■ EXERCISE BRIEF
For this exercise, transcribe all the entries exactly as given and omit the images.

■ RAW DATA
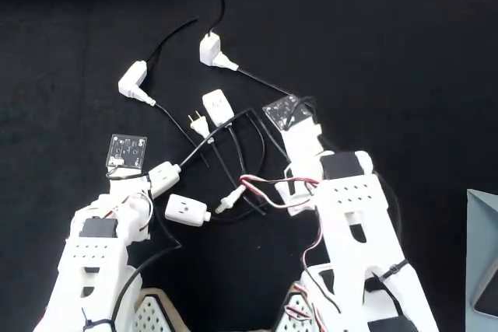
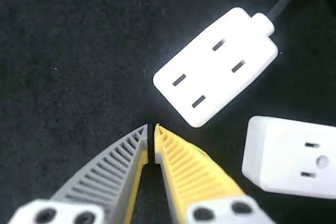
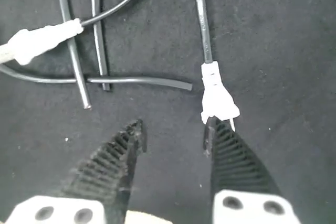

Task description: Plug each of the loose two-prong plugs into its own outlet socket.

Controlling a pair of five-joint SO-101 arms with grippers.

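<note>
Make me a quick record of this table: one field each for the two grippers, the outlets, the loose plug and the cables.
Left gripper: shut, empty, tips close to the two-socket outlet
Two-socket outlet: white, lying on the black table, slots empty
Grounded outlet: white, beside the first one, not touching it, empty
Right gripper: open, empty
Two-prong plug: white, loose, prongs by one fingertip
Cables: black, crossing each other
</note>
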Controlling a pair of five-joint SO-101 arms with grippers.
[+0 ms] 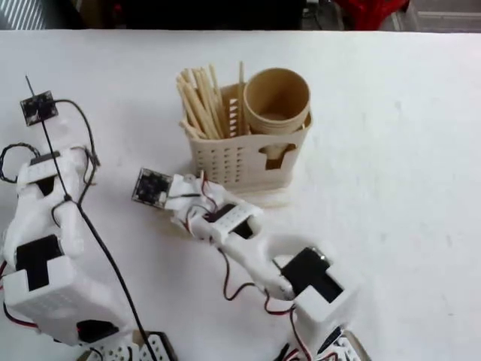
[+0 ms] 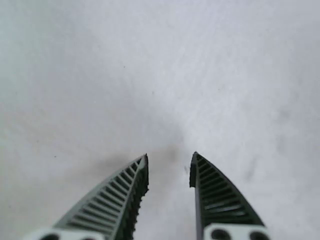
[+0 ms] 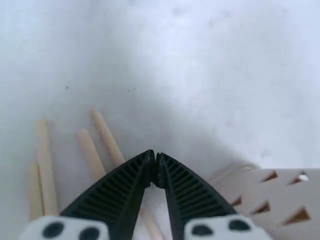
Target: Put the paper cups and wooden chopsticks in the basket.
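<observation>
The cream slotted basket (image 1: 240, 162) stands mid-table. Several wooden chopsticks (image 1: 201, 101) lean upright in its left compartment, and stacked paper cups (image 1: 276, 101) fill its right one. My right arm's wrist (image 1: 214, 214) lies just in front of the basket's left corner. My right gripper (image 3: 154, 159) is shut, tips touching, with chopstick ends (image 3: 105, 135) beside and behind the fingers and a basket wall (image 3: 272, 192) close by. I cannot tell if a stick is pinched. My left gripper (image 2: 169, 159) is open over bare white table.
The left arm (image 1: 41, 241) is folded back at the table's left, with black cables (image 1: 98, 241) trailing across it. A small circuit board (image 1: 37, 107) sticks up at the far left. White table (image 1: 398, 150) stretches to the right of the basket.
</observation>
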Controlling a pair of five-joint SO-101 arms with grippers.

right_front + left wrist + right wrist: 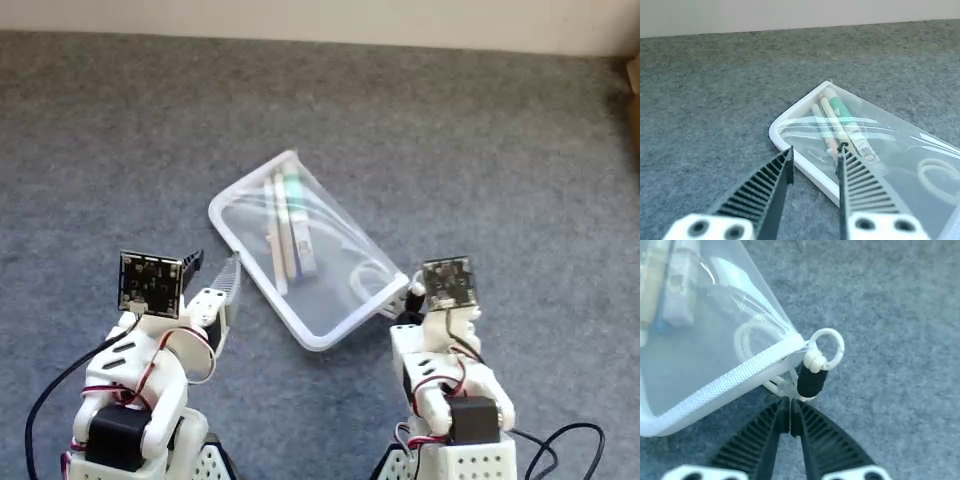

■ SOLUTION
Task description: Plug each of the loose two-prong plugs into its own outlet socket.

Controlling a pair of five-joint SO-101 arms with grippers.

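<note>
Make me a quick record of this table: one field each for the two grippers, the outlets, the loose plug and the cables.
Left gripper: shut, empty, tips close to the two-socket outlet
Two-socket outlet: white, lying on the black table, slots empty
Grounded outlet: white, beside the first one, not touching it, empty
Right gripper: open, empty
Two-prong plug: white, loose, prongs by one fingertip
Cables: black, crossing each other
</note>
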Controlling a pair of five-joint SO-101 arms with grippers.
[+0 ms] 
[+0 ms] 
[+0 ms] 
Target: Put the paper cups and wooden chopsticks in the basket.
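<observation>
The cream slotted basket (image 1: 240, 162) stands mid-table. Several wooden chopsticks (image 1: 201, 101) lean upright in its left compartment, and stacked paper cups (image 1: 276, 101) fill its right one. My right arm's wrist (image 1: 214, 214) lies just in front of the basket's left corner. My right gripper (image 3: 154, 159) is shut, tips touching, with chopstick ends (image 3: 105, 135) beside and behind the fingers and a basket wall (image 3: 272, 192) close by. I cannot tell if a stick is pinched. My left gripper (image 2: 169, 159) is open over bare white table.
The left arm (image 1: 41, 241) is folded back at the table's left, with black cables (image 1: 98, 241) trailing across it. A small circuit board (image 1: 37, 107) sticks up at the far left. White table (image 1: 398, 150) stretches to the right of the basket.
</observation>
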Controlling a pair of five-joint SO-101 arms with grippers.

right_front + left wrist + right wrist: 

The answer given is complete as it stands.